There's a cosmic geometric pattern we weren't aware of.
However, a study shows that this is not the case; there’s an emerging pattern visible, and we can thank Spiral Galaxies for helping us spot it.
The hidden patterns were revealed at a meeting of the American Astronomical Society. Astronomer Lior Shamir of the University of Kansas (USA) presented data analysis on more than 200,000 spiral galaxies.
According to this study, these galaxies’ geometric patterns show that the universe may have a defined structure and that the early universe may have been spinning.
This fact would confirm its anisotropy: its properties are different in different parts of the universe. The new data contradicts the popular idea that the universe is expanding without any specific direction and that galaxies are distributed without a particular cosmological structure.
According to Shamir’s study, the patterns in the distribution of these galaxies suggest that spiral galaxies in different parts of the universe, separated by space and time, are related through the directions in which they rotate.
As widely believed, if the universe does not have a particular structure, the number of galaxies that rotate clockwise would be approximately equal to the number of galaxies that rotate counterclockwise since its visual appearance depends on the perspective of the observer.

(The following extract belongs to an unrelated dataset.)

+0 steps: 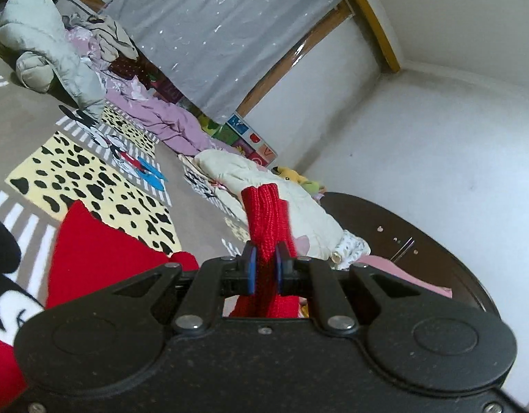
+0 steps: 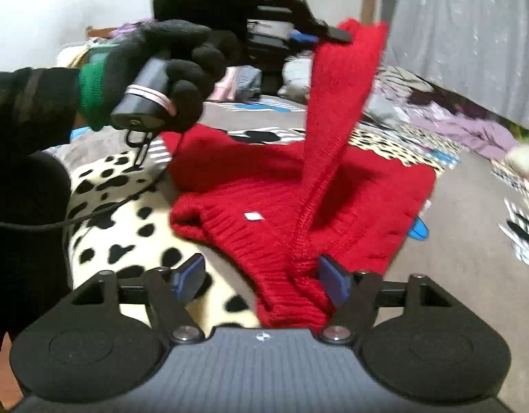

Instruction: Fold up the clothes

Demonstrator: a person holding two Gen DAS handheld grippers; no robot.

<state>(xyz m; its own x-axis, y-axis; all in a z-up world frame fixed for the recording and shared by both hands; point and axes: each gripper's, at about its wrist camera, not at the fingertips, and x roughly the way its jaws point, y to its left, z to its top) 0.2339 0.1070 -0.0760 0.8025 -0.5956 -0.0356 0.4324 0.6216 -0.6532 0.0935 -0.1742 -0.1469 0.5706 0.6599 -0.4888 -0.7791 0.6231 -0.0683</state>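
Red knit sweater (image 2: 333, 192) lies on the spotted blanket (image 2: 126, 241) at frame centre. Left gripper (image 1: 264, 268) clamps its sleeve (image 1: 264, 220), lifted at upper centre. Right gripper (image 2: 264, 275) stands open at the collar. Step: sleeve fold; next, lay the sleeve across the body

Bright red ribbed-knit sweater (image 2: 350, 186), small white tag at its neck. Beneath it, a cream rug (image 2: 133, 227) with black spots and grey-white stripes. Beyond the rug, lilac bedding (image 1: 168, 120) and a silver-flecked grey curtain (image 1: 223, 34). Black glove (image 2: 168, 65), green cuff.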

Shamir used data from various telescopes (including Sloan Digital Sky Survey (SDSS) and the Panoramic Survey Telescope and Rapid Response System (Pan-STARRS)) to discover that these two numbers are not the same. The difference is slight, but the scientist revealed very little chance of having such asymmetry by chance. According to the new study, the scientist’s split was closer to 51-49, with more clockwise galaxies than counterclockwise in our universe.
Shamir discovered that the asymmetry between the rotation of spiral galaxies increases when they are more distant from Earth, which shows that the early universe was more consistent and less chaotic than the current universe.
The patterns, spanning more than 4 billion light-years, not only show that the universe is not symmetric but that the asymmetry changes in different parts of the universe and that the differences exhibit a unique multi-pole pattern.
The differences in asymmetry in different parts of the universe are consistent with a quadrupole pattern. The universe was not rotating around a single axis but four axes in a complex alignment.
“If the universe has an axis, it is not a simple axis like a carousel. Instead, it is a complex multi-axis alignment that also has a certain drift,” Shamir explained.
According to the astronomer, the concept itself is not new, but this time, “there is no mistake or contamination that can be exhibited through unique, complex, and consistent patterns.”